O Programa Mundial de Alimentos das Nações Unidas (PMA) estimou que o número de
pessoas que passam fome aumentaria para 270 milhões no fim de 2020 por causa da
pandemia, um aumento de 82% em comparação a 2019. A Oxfam considerou que isso
poderia significar entre 6 mil e 12 mil pessoas morrendo a cada dia de fome,
associada à crise até o fim de 2020.
“Enquanto
uma em cada dez pessoas vai para a cama com fome, as oito maiores empresas de
alimentos e bebidas do mundo pagaram mais de US$ 18 bilhões a seus acionistas
entre janeiro e julho de 2020. Isso é cinco vezes mais do que os valores
arrecadados pela ONU, em novembro de 2020, com a chamada para doações para a
covid-19”, diz o documento.
No que
diz respeito ao gênero, as mulheres são as que mais sofrem neste contexto,
conforme o documento.

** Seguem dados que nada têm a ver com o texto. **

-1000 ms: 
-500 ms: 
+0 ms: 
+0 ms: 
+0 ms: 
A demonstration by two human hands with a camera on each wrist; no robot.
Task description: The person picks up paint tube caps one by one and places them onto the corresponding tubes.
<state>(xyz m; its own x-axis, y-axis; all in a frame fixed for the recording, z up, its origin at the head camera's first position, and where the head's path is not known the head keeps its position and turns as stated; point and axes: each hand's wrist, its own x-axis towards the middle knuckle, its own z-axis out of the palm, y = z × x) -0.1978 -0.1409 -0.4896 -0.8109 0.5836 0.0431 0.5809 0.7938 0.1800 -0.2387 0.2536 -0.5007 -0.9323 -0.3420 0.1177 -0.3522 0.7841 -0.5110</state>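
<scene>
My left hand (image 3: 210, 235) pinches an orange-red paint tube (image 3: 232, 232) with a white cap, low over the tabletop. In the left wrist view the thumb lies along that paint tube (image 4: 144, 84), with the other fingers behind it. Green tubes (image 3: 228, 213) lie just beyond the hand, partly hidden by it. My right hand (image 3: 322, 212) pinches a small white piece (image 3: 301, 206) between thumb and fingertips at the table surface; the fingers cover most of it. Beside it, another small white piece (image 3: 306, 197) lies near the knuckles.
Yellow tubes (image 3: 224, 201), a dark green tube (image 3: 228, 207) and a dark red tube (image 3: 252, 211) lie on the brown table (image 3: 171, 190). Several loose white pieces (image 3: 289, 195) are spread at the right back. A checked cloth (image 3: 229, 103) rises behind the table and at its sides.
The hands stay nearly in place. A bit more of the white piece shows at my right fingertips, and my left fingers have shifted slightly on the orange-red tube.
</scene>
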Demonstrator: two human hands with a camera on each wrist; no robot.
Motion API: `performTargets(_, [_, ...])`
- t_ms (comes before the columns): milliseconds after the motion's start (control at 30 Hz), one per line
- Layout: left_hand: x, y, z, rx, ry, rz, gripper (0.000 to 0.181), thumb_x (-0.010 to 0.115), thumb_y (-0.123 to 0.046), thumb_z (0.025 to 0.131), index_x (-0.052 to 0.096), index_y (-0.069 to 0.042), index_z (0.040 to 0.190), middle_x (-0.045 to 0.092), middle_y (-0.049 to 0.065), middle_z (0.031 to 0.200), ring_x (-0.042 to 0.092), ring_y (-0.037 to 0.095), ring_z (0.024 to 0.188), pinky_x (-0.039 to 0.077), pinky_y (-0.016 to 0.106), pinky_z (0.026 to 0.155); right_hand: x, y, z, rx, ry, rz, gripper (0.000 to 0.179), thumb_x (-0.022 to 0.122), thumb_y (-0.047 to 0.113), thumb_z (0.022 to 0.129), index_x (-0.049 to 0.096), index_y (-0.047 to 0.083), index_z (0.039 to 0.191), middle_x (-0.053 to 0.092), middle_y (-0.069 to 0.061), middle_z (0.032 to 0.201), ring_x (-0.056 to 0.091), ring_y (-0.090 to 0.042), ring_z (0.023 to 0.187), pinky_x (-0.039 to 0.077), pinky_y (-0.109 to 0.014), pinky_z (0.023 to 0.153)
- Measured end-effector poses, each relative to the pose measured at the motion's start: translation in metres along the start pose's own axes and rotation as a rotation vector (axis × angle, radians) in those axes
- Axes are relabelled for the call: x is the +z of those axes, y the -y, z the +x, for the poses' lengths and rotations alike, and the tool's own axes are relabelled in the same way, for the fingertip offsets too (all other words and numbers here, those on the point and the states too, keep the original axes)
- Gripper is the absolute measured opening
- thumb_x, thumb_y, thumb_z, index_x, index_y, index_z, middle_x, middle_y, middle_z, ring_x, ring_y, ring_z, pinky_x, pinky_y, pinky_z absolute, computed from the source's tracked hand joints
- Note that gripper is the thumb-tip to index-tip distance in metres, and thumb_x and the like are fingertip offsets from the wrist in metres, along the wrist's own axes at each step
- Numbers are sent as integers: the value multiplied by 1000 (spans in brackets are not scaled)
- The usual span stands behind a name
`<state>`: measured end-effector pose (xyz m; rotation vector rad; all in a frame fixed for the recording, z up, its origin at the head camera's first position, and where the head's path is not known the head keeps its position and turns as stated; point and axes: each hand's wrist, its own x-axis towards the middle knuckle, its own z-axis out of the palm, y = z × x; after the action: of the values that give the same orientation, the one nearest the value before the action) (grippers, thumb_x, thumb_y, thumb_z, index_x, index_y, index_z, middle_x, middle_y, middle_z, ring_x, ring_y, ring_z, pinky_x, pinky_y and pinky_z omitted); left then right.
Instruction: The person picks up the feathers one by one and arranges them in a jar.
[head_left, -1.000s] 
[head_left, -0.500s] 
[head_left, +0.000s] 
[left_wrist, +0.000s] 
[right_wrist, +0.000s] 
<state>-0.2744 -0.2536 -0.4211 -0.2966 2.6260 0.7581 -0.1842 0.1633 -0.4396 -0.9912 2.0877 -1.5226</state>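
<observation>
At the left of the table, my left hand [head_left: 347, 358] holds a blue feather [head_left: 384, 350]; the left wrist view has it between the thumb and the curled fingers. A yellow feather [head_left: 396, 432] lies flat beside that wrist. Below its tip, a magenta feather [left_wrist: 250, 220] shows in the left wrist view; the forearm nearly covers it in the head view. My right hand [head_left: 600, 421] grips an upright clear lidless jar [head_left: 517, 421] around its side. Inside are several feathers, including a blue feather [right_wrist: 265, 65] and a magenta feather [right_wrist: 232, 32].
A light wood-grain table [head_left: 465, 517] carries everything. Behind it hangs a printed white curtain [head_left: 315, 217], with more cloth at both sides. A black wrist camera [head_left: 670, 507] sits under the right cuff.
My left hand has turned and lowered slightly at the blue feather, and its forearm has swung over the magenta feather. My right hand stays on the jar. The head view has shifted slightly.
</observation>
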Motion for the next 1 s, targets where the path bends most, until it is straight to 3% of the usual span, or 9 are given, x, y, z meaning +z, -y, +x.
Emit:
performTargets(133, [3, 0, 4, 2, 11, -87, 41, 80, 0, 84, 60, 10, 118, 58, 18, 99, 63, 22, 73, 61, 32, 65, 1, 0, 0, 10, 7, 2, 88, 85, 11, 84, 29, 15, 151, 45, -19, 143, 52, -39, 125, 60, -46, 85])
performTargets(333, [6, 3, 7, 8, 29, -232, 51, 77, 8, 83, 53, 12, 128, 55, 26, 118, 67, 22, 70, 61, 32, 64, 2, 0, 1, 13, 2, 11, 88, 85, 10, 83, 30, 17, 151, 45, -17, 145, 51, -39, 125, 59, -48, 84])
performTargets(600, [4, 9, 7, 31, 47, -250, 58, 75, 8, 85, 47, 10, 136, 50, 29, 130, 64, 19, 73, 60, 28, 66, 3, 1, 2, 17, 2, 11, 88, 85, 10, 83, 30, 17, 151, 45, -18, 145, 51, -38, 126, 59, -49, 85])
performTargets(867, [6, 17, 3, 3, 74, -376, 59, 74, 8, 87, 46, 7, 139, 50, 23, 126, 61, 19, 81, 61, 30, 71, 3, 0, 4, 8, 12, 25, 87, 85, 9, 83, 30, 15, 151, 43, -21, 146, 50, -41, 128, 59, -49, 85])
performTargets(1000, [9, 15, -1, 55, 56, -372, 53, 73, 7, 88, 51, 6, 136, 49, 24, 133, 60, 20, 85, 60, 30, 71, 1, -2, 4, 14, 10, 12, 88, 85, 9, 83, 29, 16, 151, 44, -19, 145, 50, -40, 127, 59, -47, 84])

Elas são maioria nos empregos mais precários, que foram
os mais impactados pela pandemia. Em todo o mundo, 740 milhões de mulheres
trabalham na economia informal e, durante o primeiro mês da pandemia, sua renda
caiu 60%, o equivalente a uma perda de mais de US$ 396 bilhões, segundo dados
apresentado pela Oxfam.
Nos
Estados Unidos, 22 mil pessoas negras e hispânicas ainda estariam vivas, até
dezembro do ano passado, se tivessem a mesma taxa de mortalidade por covid-19
que as pessoas brancas. O relatório diz ainda que, no Brasil, pessoas negras
têm 40% mais chance de morrer de covid-19 do que pessoas brancas. Se as taxas
de mortalidade da doença nos dois grupos fossem as mesmas até junho de 2020, a
entidade estima que mais de 9.200 afrodescendentes estariam vivos.
Ainda
segundo a Oxfam, as taxas de contaminação e mortes por covid-19 são maiores em
áreas mais pobres de países como França, Espanha e Índia. Na Inglaterra, essas
taxas são o dobro nas regiões mais pobres em comparação com as mais ricas.